Giovane e talentuosa Ecco la rosa olbiese che punta ai playoff

Spazio a Ceter, Tetteh e Bizzi e alla promessa locale Mossa Tra le conferme ci sono Biancu, Pennington, Pinna e Cotali 

OLBIA. Il blocco storico, piattaforma che acquisisce responsabilità e punta a migliorare il piazzamento dell’anno scorso. L’obiettivo dell’Olbia, al suo terzo campionato consecutivo in serie C, è entrare tra le prime dieci in classifica, con panorama playoff. Una crescita che passa per il salto di qualità di giocatori del nucleo storico attesi da conferme e crescita: Pinna e Cotali, i due terzini, resteranno a Olbia, nonostante offerte dalla serie B. Resta nella rosa dei bianchi anche Muroni, anno di nascita ’96, dunque un “under”, ma con un’esperienza in serie C che ne fa ormai quasi un veterano.
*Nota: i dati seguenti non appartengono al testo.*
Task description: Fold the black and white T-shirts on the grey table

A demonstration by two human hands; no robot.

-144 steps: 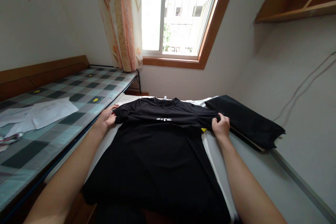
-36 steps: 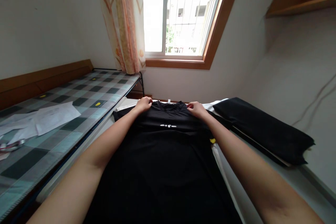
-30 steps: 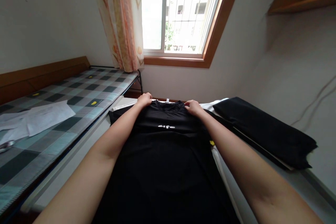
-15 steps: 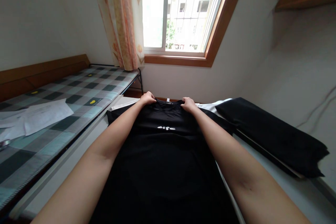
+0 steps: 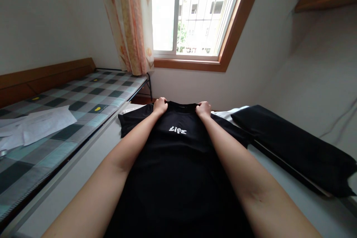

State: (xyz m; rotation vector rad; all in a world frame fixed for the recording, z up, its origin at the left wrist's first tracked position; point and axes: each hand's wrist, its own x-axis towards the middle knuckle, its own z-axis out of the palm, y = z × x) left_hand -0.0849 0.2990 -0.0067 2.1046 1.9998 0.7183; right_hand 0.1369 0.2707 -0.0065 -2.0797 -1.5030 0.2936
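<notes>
A black T-shirt (image 5: 178, 171) with white lettering near its neck lies spread out before me, its collar at the far end and its lower part running out of view toward me. At the left side of the collar, my left hand (image 5: 160, 106) is closed on the fabric. My right hand (image 5: 203, 110) grips the collar's right side in the same way. Between the two hands the neckline is stretched fairly straight and slightly raised. The short sleeves reach out past both forearms.
The shirt lies on a pale table (image 5: 92, 163). Folded black clothing (image 5: 290, 148) rests on its right part, with white cloth (image 5: 230, 113) behind. On the left is a bed with a checked mattress (image 5: 111, 85) and papers (image 5: 50, 124). A curtained window (image 5: 195, 15) stands ahead.
Both hands have lifted the collar a little and drawn it taut. The white lettering shows larger and higher now, and the inside of the neckline is less visible.
</notes>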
Della squadra che inizierà la preparazione dal 16 al 22 luglio in ritiro ad Asseminello, casa del Cagliari, per proseguire poi dal 24 luglio al 4 agosto ad Aritzo, faranno parte per il secondo campionato anche i giovani talenti Biancu e Pennington: il primo “millennial” tra i più corteggiati dalle grandi di serie A, tra le quali anche la Juventus. Ma si punta sui giovani anche in porta, dove il posto dell’esperto Aresti, passato al Cagliari, verrà preso da Bizzi, lo scorso anno in prestito al Varese, un altro classe ’99. Sempre dal Cagliari probabile l’arrivo del terzino Mastino, anche lui giovanissimo (’99), che lo scorso anno ha giocato titolare al Real Forte Querceta in D. I prossimi obiettivi dell’Olbia sul mercato saranno volti a rafforzare in primo luogo il reparto difensivo, visto che mancano all’appello due difensori centrali, dopo l’addio di Dametto e Leverbe. Si va sul mercato a caccia di profili giovani e di qualità, proprio come era stato quello di Leverbe, arrivato l’anno scorso dalla Sampdoria e che quest’anno i blucerchiati probabilmente porteranno in ritiro con la prima squadra. Per quanto riguarda poi la politica dei giovani, come confermato dal presidente Alessandro Marino, questa rappresenterà sempre di più la chiave delle scelte societarie: i giocatori “over” (dai ‘95 compresi in giù), che nella rosa dell’Olbia vedranno l’ingresso anche di Iotti e Ogunseye, non saranno più di 6/7. Dunque spazio alle promesse, da valorizzare, all’interno di una partnership sempre più solida col Cagliari. I primi arrivi di Ceter e Tetteh vanno in questa precisa direzione. Politica che passa anche dalla valorizzazione dei talenti locali. Figlio
della “cantera”, infatti, è Antonio Mossa, che ha firmato con il club bianco un precontratto professionistico. Attaccante gallurese classe 1999, Mossa si era trasferito all'Olbia nella passata stagione al termine del campionato di Eccellenza disputato con la maglia del Calangianus.